In an eighth aspect, a computer program for applying a trained detector head for object detection of a training object category based on a frozen vision and language model (VLM) is provided. The computer program includes instructions that, when executed by a computer, cause the computer to carry out functions. The functions include: receiving, by a computing device, an input image; applying a trained neural network for object detection, wherein the neural network comprises the frozen VLM pre-trained on a plurality of image-text pairs, and the trained detector head associated with the pre-trained frozen VLM and pre-trained on the training object category; determining, for an image embedding generated by a pre-trained image encoder of the frozen VLM and by the detector head, a detection region embedding indicative of one or more regions of interest in the input image; predicting, by the detector head and based on the detection region embedding and a text embedding of the training object category, an object from a target object vocabulary associated with the training object category; and providing, by the computing device, the input image with the object from the target object vocabulary.
In a ninth aspect, an article of manufacture for applying a trained detector head for object detection of a training object category based on a frozen vision and language model (VLM) is provided. The article of manufacture includes one or more computer readable media having computer-readable instructions stored thereon that, when executed by one or more processors of a computing device, cause the computing device to carry out functions.
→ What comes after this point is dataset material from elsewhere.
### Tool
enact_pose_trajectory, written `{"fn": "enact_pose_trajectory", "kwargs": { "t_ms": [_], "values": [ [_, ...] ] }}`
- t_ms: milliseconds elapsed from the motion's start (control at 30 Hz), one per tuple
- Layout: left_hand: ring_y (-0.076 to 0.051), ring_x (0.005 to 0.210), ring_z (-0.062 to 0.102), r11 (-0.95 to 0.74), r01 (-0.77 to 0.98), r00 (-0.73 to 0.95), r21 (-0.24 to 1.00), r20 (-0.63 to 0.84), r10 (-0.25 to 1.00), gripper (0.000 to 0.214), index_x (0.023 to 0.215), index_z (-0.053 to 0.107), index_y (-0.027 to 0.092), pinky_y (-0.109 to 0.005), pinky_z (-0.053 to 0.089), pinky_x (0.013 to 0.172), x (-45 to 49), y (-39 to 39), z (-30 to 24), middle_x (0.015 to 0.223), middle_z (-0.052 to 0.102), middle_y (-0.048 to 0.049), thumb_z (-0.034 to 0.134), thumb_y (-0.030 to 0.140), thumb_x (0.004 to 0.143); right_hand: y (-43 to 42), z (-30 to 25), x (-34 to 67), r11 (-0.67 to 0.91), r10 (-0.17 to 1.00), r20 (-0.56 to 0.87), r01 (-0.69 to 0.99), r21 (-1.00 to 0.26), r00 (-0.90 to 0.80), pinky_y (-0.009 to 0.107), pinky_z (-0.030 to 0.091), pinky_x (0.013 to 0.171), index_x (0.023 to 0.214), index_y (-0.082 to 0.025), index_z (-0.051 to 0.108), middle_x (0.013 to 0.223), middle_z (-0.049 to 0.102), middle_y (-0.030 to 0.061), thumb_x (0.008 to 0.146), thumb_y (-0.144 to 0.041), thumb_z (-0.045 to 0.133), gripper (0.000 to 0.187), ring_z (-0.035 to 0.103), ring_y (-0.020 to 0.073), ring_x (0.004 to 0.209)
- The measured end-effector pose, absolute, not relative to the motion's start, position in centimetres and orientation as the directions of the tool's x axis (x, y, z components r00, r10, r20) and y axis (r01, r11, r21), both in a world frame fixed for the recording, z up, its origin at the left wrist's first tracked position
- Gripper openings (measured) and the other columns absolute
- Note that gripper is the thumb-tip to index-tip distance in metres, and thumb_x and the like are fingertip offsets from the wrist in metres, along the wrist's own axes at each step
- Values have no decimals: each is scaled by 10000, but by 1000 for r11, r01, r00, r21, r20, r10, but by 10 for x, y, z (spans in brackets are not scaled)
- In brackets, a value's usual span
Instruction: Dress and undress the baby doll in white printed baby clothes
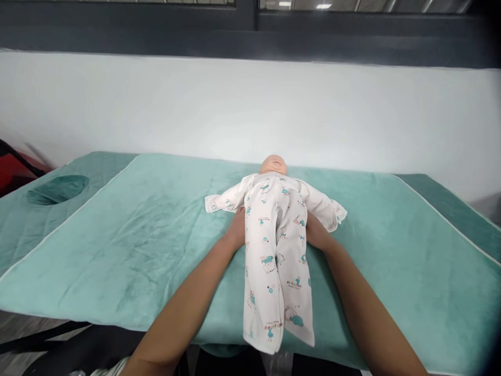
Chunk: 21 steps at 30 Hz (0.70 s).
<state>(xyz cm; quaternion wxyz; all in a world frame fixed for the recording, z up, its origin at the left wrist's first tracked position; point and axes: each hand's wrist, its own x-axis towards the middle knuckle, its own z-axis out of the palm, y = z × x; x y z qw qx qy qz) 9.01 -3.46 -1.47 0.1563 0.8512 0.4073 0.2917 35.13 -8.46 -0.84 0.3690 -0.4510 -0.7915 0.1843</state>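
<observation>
A baby doll [274,165] lies on its back on a teal towel [136,245], head toward the wall. It wears a white printed sleepsuit [276,250] whose legs hang over the near edge. My left hand [236,230] is tucked against the doll's left side at the waist, with its fingers hidden under the suit. On the other side, my right hand [316,232] presses against the torso, and its fingers are hidden too.
The towel covers a padded teal table [438,190] with a round face hole [58,189] at the far left. A white wall runs behind it, with a dark window frame above. Something red [11,175] sits beyond the left end.
</observation>
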Motion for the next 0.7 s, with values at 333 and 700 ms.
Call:
{"fn": "enact_pose_trajectory", "kwargs": {
  "t_ms": [333, 700],
  "values": [
    [-330, 1125, 598, -556, 710, 459, 431, 315, 830, 396, 1262, 608, 146, -443, 427, 993, 91, -29, -22, 1202, 680, -156, 568, 292, 896, -120, -9, 340, 302, 918, 319, 936, -179, -236, 448, 425, 949, 1232, -145, 629, 1255, 606, 163, 915, -232, 556, 337, 516, 323, 1175],
    [-262, 1264, 543, -500, 620, 290, 605, 415, 862, 383, 1295, 591, 128, -407, 405, 1096, 88, -25, -18, 1331, 627, -140, 514, 237, 936, -126, -11, 336, 515, 827, 443, 782, -351, -346, 377, 451, 851, 905, -178, 666, 986, 689, 110, 860, -162, 539, 136, 593, 270, 976]
  ]
}}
The functions include: receiving, by a computing device, an input image; applying a trained neural network for object detection, wherein the neural network comprises the frozen VLM pre-trained on a plurality of image-text pairs, and the trained detector head associated with the pre-trained frozen VLM and pre-trained on the training object category; determining, for an image embedding generated by a pre-trained image encoder of the frozen VLM and by the detector head, a detection region embedding indicative of one or more regions of interest in the input image; predicting, by the detector head and based on the detection region embedding and a text embedding of the training object category, an object from a target object vocabulary associated with the training object category; and providing, by the computing device, the input image with the object from the target object vocabulary.
In a tenth aspect, a system for applying a trained detector head for object detection of a training object category based on a frozen vision and language model (VLM) is provided. The system includes means for receiving, by a computing device, an input image; applying a trained neural network for object detection, wherein the neural network comprises the frozen VLM pre-trained on a plurality of image-text pairs, and the trained detector head associated with the pre-trained frozen VLM and pre-trained on the training object category; means for determining, for an image embedding generated by a pre-trained image encoder of the frozen VLM and by the detector head, a detection region embedding indicative of one or more regions of interest in the input image; means for predicting, by the detector head and based on the detection region embedding and a text embedding of the training object category, an object from a target object vocabulary associated with the training object category; and means for providing, by the computing device, the input image with the object from the target object vocabulary.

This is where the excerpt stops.